(Records from a data source)

↓↓↓

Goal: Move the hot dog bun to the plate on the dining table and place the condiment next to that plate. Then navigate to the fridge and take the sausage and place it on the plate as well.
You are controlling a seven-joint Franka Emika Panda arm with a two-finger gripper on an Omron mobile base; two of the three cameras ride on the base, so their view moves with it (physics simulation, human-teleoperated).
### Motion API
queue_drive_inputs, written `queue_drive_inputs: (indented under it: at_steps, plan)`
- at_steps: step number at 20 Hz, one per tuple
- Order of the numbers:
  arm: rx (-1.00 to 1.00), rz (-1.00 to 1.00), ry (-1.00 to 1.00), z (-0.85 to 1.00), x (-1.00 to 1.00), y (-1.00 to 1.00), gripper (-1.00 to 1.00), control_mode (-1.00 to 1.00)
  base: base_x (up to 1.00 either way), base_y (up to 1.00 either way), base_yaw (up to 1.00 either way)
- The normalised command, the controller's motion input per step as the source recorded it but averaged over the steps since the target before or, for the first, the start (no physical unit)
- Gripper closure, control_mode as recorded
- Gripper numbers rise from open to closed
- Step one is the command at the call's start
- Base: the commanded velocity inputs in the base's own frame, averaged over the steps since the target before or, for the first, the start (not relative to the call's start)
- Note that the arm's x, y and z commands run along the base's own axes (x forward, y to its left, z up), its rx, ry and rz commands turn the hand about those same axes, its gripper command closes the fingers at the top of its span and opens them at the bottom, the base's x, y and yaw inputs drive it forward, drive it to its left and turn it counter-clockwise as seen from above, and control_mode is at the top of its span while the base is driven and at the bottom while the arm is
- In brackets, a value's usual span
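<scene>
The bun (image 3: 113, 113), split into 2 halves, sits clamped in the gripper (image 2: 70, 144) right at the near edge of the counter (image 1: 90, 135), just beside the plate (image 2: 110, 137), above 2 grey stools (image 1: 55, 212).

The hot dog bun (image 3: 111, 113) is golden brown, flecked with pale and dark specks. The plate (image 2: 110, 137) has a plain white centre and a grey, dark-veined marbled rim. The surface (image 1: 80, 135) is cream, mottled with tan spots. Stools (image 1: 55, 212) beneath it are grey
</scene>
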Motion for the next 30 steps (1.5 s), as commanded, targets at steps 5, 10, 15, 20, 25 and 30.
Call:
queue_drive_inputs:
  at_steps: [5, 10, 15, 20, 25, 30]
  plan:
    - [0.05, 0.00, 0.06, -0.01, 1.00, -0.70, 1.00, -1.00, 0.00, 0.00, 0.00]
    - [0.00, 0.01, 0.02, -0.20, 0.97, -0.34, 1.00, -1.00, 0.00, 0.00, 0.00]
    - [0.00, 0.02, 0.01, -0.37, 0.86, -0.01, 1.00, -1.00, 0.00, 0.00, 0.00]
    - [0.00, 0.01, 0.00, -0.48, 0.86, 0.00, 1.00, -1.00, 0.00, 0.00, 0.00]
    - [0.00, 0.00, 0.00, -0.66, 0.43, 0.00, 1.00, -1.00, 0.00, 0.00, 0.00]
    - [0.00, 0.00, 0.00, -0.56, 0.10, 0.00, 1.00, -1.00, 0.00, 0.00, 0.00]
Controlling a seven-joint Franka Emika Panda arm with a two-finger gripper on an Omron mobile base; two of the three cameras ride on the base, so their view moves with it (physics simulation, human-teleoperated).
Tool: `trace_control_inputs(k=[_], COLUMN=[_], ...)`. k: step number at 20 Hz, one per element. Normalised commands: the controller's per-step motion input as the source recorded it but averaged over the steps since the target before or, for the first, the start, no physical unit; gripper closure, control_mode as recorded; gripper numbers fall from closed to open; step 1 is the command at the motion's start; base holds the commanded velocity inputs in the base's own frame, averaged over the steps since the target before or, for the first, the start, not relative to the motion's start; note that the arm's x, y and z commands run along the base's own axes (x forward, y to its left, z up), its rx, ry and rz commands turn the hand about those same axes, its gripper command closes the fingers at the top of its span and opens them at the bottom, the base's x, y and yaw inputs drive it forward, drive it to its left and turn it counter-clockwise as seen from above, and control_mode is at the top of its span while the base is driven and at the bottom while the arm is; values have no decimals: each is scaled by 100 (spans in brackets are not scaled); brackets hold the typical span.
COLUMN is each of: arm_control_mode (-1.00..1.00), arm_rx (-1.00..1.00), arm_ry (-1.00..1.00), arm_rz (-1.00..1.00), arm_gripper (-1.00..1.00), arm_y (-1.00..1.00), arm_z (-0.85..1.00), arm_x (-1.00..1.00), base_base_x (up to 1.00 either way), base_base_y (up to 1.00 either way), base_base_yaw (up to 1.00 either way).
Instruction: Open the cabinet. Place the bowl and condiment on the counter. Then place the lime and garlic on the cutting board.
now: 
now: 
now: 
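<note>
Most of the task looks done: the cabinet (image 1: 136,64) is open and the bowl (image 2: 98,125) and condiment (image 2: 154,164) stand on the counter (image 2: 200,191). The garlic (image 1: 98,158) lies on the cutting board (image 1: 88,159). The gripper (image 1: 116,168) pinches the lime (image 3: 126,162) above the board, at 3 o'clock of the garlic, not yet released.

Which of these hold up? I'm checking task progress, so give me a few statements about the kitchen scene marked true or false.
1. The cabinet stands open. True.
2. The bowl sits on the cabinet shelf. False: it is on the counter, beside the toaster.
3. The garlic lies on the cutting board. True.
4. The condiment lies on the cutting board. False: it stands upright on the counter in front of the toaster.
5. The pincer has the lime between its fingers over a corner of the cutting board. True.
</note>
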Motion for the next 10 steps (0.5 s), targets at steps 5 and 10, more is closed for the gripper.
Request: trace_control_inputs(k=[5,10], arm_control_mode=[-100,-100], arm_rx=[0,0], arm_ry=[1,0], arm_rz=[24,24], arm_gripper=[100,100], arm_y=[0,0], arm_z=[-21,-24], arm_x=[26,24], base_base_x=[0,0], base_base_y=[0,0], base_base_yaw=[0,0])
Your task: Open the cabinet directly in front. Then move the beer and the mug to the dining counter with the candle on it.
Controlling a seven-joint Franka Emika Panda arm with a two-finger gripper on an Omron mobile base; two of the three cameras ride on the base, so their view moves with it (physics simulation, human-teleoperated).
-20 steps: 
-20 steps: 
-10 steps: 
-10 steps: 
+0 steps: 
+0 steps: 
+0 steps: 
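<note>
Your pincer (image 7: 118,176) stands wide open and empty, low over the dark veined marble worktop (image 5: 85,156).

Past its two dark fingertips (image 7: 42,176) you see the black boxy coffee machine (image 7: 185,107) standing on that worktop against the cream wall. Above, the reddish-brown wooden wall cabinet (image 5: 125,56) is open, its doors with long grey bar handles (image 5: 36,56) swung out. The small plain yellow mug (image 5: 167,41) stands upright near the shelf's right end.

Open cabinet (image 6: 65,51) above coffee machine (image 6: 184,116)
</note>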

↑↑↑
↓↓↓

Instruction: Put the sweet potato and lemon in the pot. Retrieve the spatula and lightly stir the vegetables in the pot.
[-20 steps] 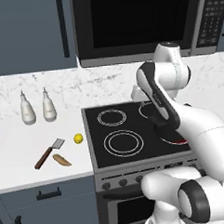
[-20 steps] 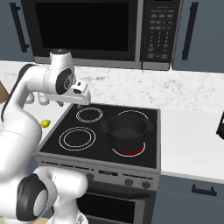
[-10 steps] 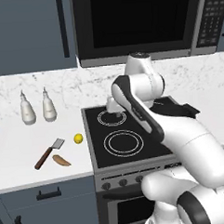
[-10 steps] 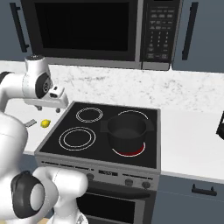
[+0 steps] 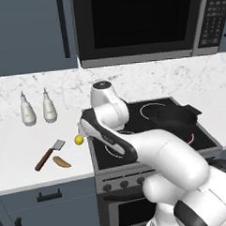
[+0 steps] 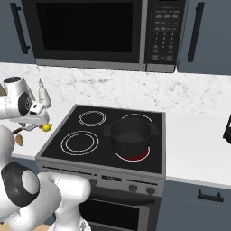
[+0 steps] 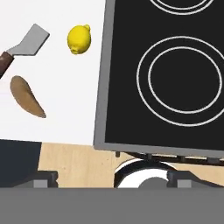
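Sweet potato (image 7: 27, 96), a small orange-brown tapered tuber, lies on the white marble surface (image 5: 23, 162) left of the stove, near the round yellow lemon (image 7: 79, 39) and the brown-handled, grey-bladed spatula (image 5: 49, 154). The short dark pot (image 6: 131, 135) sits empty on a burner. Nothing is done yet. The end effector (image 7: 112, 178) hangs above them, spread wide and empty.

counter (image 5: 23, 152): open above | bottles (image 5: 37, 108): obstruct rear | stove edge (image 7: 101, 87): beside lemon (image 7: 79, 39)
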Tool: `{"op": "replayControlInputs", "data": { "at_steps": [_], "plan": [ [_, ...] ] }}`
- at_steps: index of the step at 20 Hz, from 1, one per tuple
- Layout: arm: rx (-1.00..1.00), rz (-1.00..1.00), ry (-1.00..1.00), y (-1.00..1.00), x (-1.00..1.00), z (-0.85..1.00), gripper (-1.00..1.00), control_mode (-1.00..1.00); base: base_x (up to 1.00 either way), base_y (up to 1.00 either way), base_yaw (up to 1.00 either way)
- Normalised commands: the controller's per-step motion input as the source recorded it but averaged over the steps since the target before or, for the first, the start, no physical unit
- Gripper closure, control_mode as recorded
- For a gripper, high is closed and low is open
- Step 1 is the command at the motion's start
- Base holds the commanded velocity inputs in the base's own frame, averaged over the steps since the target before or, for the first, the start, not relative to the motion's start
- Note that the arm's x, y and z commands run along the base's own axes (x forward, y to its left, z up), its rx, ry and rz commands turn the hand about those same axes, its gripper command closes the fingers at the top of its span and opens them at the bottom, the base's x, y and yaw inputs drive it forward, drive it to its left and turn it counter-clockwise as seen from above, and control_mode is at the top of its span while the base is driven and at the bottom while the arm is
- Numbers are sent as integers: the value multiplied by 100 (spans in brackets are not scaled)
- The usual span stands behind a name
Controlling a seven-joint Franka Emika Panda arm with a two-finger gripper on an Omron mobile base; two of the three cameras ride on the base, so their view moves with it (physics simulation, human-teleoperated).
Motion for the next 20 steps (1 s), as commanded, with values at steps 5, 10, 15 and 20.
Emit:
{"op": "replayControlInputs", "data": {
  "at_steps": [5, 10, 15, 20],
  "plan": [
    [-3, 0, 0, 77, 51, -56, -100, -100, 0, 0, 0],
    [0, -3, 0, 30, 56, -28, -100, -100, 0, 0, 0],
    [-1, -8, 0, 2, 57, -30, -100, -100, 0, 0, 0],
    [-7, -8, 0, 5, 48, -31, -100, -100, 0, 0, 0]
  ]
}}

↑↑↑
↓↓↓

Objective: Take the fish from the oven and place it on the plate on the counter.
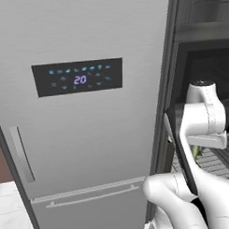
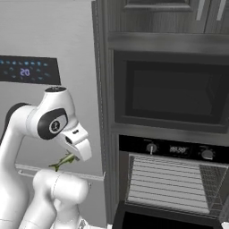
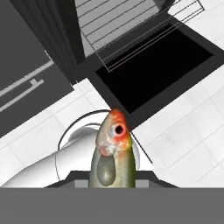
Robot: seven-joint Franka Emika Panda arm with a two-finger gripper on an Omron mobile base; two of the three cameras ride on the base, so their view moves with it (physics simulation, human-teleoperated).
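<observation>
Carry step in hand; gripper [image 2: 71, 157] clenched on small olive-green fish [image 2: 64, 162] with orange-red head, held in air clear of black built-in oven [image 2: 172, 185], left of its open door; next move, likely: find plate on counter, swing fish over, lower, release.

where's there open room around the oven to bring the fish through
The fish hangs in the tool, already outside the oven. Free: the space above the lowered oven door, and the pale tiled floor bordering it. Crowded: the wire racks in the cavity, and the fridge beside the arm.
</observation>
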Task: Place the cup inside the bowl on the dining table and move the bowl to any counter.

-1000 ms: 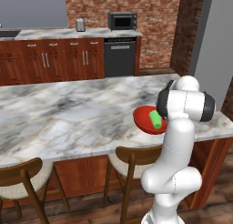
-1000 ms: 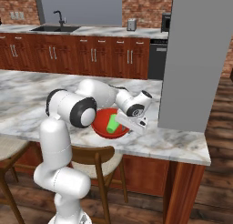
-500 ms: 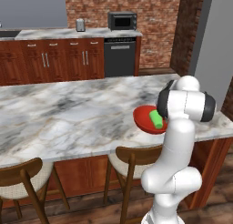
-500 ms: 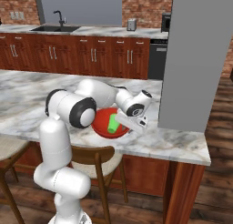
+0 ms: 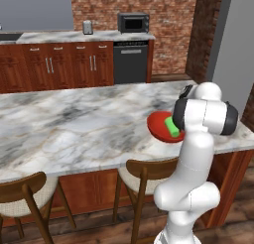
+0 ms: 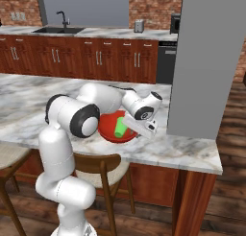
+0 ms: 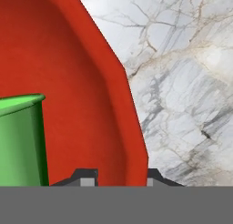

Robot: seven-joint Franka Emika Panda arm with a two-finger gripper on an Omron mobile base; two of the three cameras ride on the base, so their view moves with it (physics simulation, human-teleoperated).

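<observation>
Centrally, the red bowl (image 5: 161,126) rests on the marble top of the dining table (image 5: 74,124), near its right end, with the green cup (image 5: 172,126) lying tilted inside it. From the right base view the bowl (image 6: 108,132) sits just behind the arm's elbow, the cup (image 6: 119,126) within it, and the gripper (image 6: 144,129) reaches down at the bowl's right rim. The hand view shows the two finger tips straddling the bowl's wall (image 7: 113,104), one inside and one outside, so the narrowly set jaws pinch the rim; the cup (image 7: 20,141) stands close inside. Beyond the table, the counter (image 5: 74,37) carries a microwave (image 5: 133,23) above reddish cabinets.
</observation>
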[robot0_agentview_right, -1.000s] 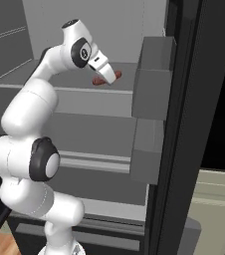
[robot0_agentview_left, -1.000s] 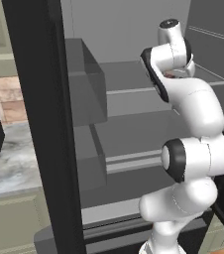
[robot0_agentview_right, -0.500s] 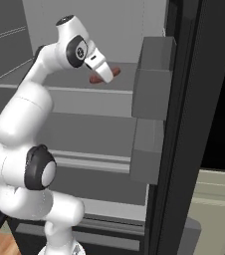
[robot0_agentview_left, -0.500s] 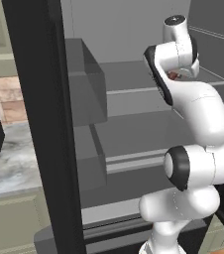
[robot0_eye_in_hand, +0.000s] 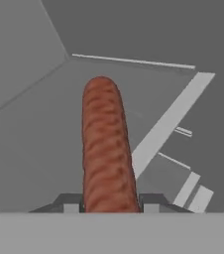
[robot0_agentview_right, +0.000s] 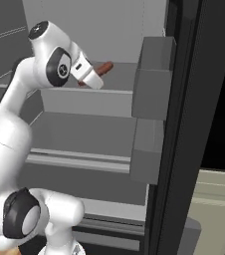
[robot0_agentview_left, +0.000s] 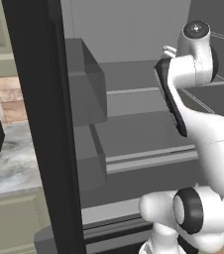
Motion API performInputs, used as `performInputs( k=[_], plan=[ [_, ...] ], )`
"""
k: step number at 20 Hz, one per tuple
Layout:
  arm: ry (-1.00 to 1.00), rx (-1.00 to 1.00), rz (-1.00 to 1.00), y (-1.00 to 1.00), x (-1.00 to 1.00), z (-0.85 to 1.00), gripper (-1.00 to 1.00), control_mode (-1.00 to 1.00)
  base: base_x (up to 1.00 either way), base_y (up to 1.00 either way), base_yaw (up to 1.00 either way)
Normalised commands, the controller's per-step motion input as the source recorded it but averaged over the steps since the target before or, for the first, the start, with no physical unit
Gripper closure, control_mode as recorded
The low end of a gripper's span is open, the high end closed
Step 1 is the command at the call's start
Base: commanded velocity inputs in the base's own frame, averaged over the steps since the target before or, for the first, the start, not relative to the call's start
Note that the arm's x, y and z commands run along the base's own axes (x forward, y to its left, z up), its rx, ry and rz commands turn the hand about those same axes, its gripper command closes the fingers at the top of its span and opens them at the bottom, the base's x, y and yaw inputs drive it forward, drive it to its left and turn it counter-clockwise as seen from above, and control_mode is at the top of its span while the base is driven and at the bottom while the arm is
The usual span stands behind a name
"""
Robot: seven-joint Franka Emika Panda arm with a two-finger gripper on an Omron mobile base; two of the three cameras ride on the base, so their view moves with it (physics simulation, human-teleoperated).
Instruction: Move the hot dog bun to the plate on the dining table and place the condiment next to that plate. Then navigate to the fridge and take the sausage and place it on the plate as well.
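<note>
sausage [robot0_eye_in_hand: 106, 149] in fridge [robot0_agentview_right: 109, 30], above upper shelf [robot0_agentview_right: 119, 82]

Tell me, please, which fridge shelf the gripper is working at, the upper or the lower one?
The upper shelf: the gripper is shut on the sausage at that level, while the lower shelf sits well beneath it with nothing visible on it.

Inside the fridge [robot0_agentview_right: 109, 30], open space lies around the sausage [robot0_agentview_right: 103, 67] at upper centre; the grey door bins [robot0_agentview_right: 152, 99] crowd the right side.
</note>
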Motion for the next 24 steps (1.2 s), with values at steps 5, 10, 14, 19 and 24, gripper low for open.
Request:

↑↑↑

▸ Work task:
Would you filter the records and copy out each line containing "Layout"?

▸ Task output:
- Layout: arm: rx (-1.00..1.00), rz (-1.00..1.00), ry (-1.00..1.00), y (-1.00..1.00), x (-1.00..1.00), z (-0.85..1.00), gripper (-1.00..1.00), control_mode (-1.00..1.00); base: base_x (up to 1.00 either way), base_y (up to 1.00 either way), base_yaw (up to 1.00 either way)
Layout:

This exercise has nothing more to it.